Man of the Family continues true pioneering adventures as unforgettable as those in Little Britches and The Fields of Home, also available as Bison Books.

 

The Home Ranch (5/5 stars, currently priced at $9.99)

Little Britches becomes the “man” in his family after his father’s early death, taking on the concomitant responsibilities as well as opportunities. During the summer of his twelfth year he works on a cattle ranch in the shadow of Pike’s Peak, earning a dollar a day.

Little Britches is tested against seasoned cowboys on the range and in the corral. He drives cattle through a dust storm, eats his weight in flapjacks, and falls in love with a blue outlaw horse.

Following Little Britches and developing an episode noted near the end of Man of the Family, The Home Ranch continues the adventures of young Ralph Moody. Soon after returning from the ranch, he and his mother and siblings will go east for a new start, described in Mary Emma & Company and The Fields of Home. All these titles have been reprinted as Bison Books.

 

Mary Emma & Company (5/5 stars, currently priced at $9.45)

The protagonist, Mary Emma Moody, widowed mother of six, has taken her family east in 1912 to begin a new life. Her son, Ralph, then thirteen, recalls how the Moodys survive that first bleak winter in a Massachusetts town. Money and prospects are lacking, but not so faith and resourcefulness. “Mother” in Little Britches and Man of the Family, Mary Emma emerges fully as a character in this book, and Ralph, no longer called “Little Britches,” comes into his own.

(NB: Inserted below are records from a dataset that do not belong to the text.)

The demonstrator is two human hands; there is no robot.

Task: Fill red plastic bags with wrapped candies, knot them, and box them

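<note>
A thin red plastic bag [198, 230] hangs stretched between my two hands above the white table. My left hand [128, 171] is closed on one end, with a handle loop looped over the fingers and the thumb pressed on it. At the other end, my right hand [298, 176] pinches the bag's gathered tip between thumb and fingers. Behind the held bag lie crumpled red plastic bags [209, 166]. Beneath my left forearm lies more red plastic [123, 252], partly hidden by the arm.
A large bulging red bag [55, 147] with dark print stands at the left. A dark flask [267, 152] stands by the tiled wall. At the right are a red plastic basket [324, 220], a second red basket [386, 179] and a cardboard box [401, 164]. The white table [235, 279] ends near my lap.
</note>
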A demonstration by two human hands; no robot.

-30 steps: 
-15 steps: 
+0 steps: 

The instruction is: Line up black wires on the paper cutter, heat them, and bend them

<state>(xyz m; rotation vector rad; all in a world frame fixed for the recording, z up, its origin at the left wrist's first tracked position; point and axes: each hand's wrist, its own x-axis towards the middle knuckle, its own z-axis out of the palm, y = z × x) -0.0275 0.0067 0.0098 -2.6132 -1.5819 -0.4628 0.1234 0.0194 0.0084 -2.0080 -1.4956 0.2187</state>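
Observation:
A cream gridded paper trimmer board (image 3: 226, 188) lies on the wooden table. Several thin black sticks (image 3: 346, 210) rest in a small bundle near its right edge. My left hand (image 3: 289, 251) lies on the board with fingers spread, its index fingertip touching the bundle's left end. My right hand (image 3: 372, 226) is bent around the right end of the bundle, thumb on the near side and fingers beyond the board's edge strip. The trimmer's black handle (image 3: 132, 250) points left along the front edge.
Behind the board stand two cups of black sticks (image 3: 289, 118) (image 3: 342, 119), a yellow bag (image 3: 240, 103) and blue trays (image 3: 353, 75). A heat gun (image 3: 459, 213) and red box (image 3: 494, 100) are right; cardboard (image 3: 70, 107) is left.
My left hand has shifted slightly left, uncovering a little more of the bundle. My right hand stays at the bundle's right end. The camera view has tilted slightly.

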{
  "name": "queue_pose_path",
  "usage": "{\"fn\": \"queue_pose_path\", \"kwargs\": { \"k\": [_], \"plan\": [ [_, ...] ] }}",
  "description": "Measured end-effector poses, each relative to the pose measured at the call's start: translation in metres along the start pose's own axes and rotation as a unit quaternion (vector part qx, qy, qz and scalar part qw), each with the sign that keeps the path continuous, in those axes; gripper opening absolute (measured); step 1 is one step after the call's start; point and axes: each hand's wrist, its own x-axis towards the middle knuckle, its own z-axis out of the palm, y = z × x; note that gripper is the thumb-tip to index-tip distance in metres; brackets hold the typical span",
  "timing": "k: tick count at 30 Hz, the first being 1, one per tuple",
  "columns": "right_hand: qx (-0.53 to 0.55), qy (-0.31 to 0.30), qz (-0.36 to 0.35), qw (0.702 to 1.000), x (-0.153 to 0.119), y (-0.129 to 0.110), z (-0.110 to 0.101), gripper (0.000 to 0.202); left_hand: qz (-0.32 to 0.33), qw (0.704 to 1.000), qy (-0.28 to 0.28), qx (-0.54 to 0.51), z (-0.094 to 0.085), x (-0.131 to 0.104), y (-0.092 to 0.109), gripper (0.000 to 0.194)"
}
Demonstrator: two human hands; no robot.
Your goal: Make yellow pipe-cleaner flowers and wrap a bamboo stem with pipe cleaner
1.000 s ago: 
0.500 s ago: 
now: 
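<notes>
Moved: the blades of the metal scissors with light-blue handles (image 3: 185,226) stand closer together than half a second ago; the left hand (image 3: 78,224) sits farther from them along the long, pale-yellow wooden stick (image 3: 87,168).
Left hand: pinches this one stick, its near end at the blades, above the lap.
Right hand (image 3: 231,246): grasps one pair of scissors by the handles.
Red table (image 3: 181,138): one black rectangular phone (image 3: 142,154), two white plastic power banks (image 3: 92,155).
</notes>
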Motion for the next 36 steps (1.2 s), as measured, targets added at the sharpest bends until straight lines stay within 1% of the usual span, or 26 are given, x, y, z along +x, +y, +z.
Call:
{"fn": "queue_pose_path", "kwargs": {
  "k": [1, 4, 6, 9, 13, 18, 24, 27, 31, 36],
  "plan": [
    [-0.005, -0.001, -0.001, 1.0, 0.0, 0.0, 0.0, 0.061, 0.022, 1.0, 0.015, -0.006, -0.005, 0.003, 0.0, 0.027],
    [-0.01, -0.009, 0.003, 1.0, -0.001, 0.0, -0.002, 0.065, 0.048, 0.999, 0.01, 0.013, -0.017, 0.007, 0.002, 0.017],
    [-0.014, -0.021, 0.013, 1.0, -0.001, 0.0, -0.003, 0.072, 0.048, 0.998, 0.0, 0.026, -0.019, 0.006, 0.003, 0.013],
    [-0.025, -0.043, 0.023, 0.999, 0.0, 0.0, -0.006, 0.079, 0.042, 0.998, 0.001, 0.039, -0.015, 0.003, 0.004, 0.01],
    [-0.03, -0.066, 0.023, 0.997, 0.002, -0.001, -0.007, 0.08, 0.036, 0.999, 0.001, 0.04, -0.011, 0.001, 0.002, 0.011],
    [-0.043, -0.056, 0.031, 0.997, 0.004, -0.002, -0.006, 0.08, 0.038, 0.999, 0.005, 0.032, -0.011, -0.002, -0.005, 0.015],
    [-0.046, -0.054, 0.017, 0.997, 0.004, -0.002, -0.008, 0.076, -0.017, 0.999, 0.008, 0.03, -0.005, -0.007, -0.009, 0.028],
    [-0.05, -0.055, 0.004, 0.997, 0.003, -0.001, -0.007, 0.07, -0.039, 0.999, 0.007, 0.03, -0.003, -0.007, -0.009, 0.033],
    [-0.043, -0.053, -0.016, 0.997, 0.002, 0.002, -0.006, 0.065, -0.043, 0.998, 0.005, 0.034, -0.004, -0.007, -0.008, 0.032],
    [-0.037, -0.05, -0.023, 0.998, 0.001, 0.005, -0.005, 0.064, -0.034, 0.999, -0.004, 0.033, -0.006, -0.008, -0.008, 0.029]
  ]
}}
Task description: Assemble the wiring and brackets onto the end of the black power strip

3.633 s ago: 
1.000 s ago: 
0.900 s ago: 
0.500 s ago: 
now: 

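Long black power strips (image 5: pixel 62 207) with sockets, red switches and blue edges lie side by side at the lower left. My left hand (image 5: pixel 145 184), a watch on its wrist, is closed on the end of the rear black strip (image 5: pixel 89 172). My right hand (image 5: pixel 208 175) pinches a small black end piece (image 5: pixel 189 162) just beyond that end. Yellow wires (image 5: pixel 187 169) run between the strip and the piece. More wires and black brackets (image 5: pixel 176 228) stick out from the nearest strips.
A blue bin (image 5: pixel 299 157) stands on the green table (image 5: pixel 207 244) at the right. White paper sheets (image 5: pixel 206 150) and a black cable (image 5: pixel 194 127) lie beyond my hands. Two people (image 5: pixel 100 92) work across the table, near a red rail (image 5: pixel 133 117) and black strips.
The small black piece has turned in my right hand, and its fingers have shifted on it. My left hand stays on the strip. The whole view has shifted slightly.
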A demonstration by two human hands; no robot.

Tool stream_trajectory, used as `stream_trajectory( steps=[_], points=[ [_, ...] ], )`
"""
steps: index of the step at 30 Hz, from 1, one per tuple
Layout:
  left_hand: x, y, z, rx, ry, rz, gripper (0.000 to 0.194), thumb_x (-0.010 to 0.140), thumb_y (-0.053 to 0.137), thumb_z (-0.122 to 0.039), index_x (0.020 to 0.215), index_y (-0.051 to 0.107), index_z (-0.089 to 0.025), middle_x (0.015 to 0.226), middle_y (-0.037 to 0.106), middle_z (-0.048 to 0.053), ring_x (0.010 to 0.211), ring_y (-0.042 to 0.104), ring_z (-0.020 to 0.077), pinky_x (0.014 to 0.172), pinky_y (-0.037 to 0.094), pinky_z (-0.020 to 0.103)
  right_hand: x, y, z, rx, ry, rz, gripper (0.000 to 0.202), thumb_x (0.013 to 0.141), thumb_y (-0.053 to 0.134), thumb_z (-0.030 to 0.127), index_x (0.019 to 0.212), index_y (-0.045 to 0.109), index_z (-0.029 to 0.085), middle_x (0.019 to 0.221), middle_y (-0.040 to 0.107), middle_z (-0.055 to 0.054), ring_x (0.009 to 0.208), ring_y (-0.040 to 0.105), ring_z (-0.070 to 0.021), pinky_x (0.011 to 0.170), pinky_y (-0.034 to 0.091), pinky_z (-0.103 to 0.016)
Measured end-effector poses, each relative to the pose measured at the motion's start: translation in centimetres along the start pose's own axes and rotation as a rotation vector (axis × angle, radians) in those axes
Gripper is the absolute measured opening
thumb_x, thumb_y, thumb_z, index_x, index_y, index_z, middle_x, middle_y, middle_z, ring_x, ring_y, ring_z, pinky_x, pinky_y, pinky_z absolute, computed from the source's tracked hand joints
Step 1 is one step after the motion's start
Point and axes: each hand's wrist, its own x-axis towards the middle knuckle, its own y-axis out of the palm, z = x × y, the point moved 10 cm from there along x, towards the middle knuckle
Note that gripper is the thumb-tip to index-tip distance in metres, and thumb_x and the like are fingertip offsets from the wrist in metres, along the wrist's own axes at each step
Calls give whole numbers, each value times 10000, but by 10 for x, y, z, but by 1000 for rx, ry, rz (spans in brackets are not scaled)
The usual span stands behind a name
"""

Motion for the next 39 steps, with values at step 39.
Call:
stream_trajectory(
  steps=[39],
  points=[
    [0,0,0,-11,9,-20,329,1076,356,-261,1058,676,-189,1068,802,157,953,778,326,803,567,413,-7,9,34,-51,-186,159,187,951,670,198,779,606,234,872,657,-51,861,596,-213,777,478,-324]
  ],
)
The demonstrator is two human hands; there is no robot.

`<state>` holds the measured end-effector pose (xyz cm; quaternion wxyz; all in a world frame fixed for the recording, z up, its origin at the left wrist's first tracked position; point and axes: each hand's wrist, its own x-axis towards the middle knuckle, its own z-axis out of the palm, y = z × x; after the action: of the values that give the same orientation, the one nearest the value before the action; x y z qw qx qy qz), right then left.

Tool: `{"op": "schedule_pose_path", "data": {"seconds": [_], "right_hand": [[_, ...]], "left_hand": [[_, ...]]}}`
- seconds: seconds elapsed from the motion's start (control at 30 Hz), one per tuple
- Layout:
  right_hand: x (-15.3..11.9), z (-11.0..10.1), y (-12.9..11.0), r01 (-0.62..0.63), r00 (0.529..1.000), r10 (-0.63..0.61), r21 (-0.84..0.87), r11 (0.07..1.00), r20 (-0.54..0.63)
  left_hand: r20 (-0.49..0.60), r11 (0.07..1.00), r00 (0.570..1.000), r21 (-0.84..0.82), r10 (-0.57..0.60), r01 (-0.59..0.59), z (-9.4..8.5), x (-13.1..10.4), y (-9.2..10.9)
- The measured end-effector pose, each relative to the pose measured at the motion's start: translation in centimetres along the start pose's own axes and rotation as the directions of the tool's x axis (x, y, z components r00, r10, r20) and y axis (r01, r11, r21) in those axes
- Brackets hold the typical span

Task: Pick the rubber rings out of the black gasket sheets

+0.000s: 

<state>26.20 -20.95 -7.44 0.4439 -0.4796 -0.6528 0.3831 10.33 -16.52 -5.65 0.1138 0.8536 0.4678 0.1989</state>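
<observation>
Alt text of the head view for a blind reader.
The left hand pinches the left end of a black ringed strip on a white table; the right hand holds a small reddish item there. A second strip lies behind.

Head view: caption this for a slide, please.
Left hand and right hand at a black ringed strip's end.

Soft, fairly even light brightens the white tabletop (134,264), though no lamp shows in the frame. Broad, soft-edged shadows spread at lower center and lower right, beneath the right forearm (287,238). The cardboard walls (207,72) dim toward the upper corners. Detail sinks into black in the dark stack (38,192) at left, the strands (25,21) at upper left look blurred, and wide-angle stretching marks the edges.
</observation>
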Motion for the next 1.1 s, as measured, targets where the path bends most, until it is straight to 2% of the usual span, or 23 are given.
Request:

The family’s run-ins with authority and with broken furnaces in winter are evocative of a full and warm family life.

Mary Emma & Company continues the Moody saga that started in Colorado with Little Britches and runs through Man of the Family and The Home Ranch. All these titles have been reprinted as Bison Books, as has The Fields of Home, in which Ralph leaves the Massachusetts town for his grandfather’s farm in Maine.

 

The Fields of Home (4.5/5 stars, currently priced at $9.99)

The fatherless Moody family moved from Colorado to Medford, Massachusetts, in 1912, when Ralph was entering his teens.

“I tried as hard as I could to be a city boy, but I didn’t have very good luck,” he says at the beginning of The Fields of Home. “Just little things that would have been all right in Colorado were always getting me in trouble.”

So he is sent to his grandfather’s farm in Maine, where he finds a new set of adventures.